* Exercise instructions *
Line by line, retype the material below exactly, from its first line up to and including the one holding "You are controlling".

* Provided information *
*** Block opens ***

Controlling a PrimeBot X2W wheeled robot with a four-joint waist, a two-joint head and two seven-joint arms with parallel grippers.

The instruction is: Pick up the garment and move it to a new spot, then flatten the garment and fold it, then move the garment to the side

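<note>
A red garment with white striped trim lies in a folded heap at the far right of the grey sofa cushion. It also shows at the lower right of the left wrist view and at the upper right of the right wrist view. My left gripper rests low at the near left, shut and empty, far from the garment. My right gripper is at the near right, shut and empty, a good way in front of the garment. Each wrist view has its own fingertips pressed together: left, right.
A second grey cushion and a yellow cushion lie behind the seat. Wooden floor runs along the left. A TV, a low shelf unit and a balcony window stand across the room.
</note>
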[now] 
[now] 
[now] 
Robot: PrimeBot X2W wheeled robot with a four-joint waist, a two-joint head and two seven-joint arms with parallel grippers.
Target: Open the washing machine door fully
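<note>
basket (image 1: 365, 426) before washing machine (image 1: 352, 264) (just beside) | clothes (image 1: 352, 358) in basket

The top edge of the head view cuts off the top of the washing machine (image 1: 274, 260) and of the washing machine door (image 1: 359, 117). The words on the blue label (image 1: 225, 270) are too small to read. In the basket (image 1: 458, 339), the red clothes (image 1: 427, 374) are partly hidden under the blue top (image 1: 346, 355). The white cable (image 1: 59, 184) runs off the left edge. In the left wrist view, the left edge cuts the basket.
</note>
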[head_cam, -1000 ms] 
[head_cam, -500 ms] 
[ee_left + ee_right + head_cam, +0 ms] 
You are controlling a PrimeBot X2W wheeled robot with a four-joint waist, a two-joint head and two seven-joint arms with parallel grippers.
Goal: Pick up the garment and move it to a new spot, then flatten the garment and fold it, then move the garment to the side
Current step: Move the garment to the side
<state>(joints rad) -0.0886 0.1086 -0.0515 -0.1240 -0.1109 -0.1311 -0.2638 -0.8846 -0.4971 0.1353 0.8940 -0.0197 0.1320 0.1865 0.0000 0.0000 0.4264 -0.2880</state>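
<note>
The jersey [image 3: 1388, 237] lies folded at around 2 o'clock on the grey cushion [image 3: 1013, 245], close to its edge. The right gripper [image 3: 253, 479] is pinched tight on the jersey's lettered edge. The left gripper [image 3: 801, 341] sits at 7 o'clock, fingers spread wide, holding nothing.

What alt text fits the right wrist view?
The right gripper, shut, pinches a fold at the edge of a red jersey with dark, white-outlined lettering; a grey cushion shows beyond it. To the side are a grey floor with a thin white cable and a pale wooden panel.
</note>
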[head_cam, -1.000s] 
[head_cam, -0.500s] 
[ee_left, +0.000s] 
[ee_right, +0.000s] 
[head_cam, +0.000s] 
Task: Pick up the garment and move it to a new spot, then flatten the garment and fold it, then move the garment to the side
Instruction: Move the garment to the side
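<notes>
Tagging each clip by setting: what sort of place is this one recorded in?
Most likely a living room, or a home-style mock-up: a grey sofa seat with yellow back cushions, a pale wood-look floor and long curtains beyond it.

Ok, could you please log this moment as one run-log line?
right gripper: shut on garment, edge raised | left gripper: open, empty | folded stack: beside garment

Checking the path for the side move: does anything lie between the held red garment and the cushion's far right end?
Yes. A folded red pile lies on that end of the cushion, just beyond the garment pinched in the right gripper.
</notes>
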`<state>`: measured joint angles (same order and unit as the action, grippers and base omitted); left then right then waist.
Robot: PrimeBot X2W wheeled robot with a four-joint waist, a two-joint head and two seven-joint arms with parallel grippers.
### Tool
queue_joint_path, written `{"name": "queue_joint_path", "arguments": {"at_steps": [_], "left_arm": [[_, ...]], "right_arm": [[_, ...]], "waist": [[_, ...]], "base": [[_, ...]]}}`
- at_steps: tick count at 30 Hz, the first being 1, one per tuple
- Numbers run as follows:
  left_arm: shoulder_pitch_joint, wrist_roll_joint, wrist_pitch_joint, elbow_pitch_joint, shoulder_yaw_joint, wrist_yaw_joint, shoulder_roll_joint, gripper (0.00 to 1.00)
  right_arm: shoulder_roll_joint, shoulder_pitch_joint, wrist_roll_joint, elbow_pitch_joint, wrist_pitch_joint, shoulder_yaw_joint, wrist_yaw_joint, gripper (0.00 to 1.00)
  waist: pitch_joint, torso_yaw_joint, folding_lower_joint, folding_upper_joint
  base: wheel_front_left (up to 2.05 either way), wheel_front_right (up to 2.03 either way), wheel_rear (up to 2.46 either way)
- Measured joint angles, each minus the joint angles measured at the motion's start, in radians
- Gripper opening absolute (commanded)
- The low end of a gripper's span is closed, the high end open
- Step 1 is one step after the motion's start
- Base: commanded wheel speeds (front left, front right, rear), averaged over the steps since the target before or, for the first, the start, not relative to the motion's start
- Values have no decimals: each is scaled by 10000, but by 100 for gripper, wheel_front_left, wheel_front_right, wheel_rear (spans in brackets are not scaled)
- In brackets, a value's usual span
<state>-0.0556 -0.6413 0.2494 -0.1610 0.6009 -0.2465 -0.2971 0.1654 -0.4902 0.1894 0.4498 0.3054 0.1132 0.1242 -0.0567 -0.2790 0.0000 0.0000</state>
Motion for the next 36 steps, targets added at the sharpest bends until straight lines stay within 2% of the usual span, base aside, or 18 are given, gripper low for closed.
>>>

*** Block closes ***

* Finished exercise *
Controlling a PrimeBot X2W wheeled robot with a four-joint waist, a two-joint head and two seven-joint arms with parallel grippers.

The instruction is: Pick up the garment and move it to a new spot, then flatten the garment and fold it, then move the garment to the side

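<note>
A red garment with white striped trim lies in a folded heap at the far right of the grey sofa cushion. It also shows at the lower right of the left wrist view and at the upper right of the right wrist view. My left gripper rests low at the near left, shut and empty, far from the garment. My right gripper is at the near right, shut and empty, a good way in front of the garment. Each wrist view has its own fingertips pressed together: left, right.
A second grey cushion and a yellow cushion lie behind the seat. Wooden floor runs along the left. A TV, a low shelf unit and a balcony window stand across the room.
</note>
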[now] 
[now] 
[now] 
Robot: PrimeBot X2W wheeled robot with a four-joint waist, a two-joint head and two seven-joint arms with parallel grippers.
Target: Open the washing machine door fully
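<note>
basket (image 1: 365, 426) before washing machine (image 1: 352, 264) (just beside) | clothes (image 1: 352, 358) in basket

The top edge of the head view cuts off the top of the washing machine (image 1: 274, 260) and of the washing machine door (image 1: 359, 117). The words on the blue label (image 1: 225, 270) are too small to read. In the basket (image 1: 458, 339), the red clothes (image 1: 427, 374) are partly hidden under the blue top (image 1: 346, 355). The white cable (image 1: 59, 184) runs off the left edge. In the left wrist view, the left edge cuts the basket.
</note>
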[head_cam, -1000 ms] 
[head_cam, -500 ms] 
[ee_left + ee_right + head_cam, +0 ms] 
You are controlling a PrimeBot X2W wheeled robot with a four-joint waist, a two-joint head and two seven-joint arms with parallel grippers.

This concludes the response.